VKorelsky · 2021-04-21T23:35:03Z

src/scraper/tests/el_pitazo_test.py

+def test_title_parse_ok():
+    url = "tests/html_bodies/el_pitazo_fallas_electricas_carne.html"
+    test_file = os.path.join(ROOT_DIR, url)
+    response = fake_response_from_file(test_file, "https://elpitazo.net/cronicas/la-fallas-electricas-han-disminuido-la-cantidad-de-carne-que-consume-el-venezolano/")


nice 👍🏽

As I said to Luis, I would not even test that the website is correctly parsed. Why? Website layouts are fragile, and fragile tests are bad tests.

There needs to be a separation of concern: one thing is parsing correctly, and another one is using the parser correctly. We need to test the latter because that's the purpose of a spider—among other things. Creating these kinds of tests for one spider is simple, but as websites are added and they change, it will be a hell to maintain.

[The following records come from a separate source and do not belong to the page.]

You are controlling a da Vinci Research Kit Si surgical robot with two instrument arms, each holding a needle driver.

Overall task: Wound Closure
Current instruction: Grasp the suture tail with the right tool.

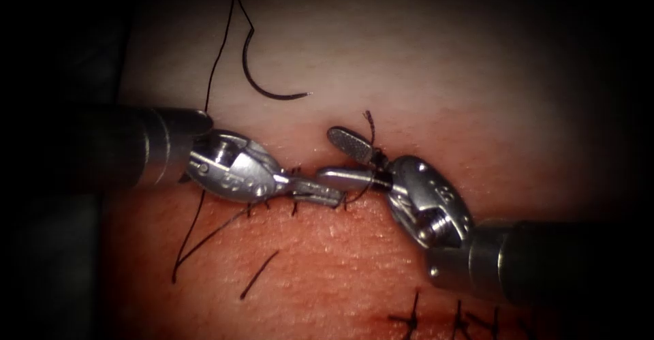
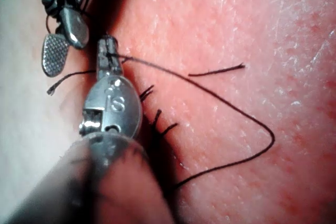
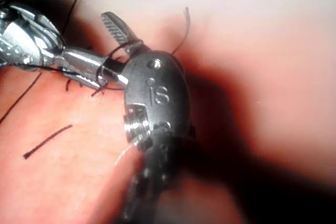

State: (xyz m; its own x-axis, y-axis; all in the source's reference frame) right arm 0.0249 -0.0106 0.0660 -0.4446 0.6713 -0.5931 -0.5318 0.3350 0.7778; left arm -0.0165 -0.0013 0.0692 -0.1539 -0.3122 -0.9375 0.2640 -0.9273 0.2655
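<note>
At the cut (image 1: pixel 306 171) across the middle of the frame, thread (image 1: pixel 194 234) is pinched by the left pincer (image 1: pixel 320 193), pressed together on it. The right pincer (image 1: pixel 344 159) is spread wide around a short thread end (image 1: pixel 370 125), nothing held. The needle (image 1: pixel 262 74) is seen lying free on the tissue (image 1: pixel 422 74), upper left. A knot is judged in hand; the loose end must be grasped.

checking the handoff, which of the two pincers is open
The right pincer: its jaws stand spread, thread running between them. The left pincer is shut on thread. The needle lies free on the tissue.
</note>
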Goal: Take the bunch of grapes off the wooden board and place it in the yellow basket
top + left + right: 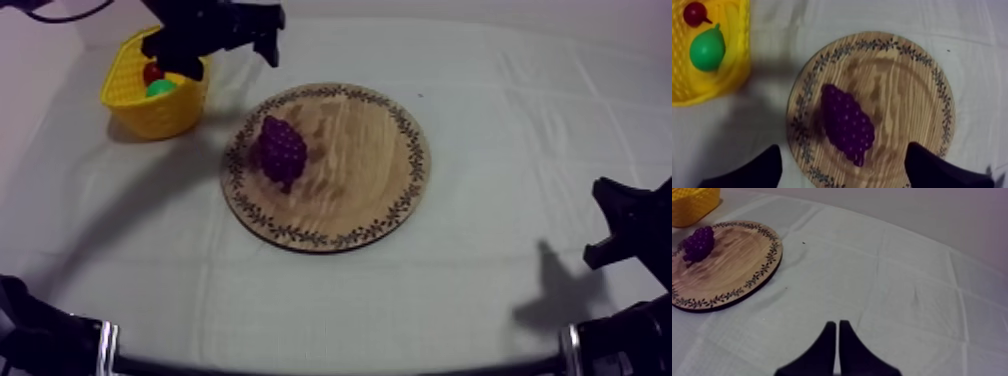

Instead, we should (eventually) prepare the system for monitoring and alerts, but I would not worry about that—for now.

Why? Website layouts are fragile, and fragile tests are bad tests.

In my opinion, if the code is expected to go read a webpage and extract information from it - there should be at least a test asserting that if the website looks one way, then X information is extracted from it. Not sure how else you would test that your scraper is working correctly on one version of the intended website. When the website changes layout, then we can change the test html we've saved for that version.

If way more websites are added and this becomes complex, then we can refactor our approach.

What other approaches do you suggest for testing this?

and another one is using the parser correctly. We need to test the latter because that's the purpose of a spider—among other things.

not sure I get what you mean by using the parser correctly - how do you suggest this is tested?

Avoiding testing fragile code.

Just like you would (usually) not test a UI. Integration and E2E tests are expensive and a hell to maintain because they are fragile. I would apply the Humble Object pattern. Make the parser humble: its only job is to execute a parsing function (that has already been tested, e.g. beautifulsoup, lxml, ...). We make sure that the parser works (pass simple HTML strings with different selectors) and then move on.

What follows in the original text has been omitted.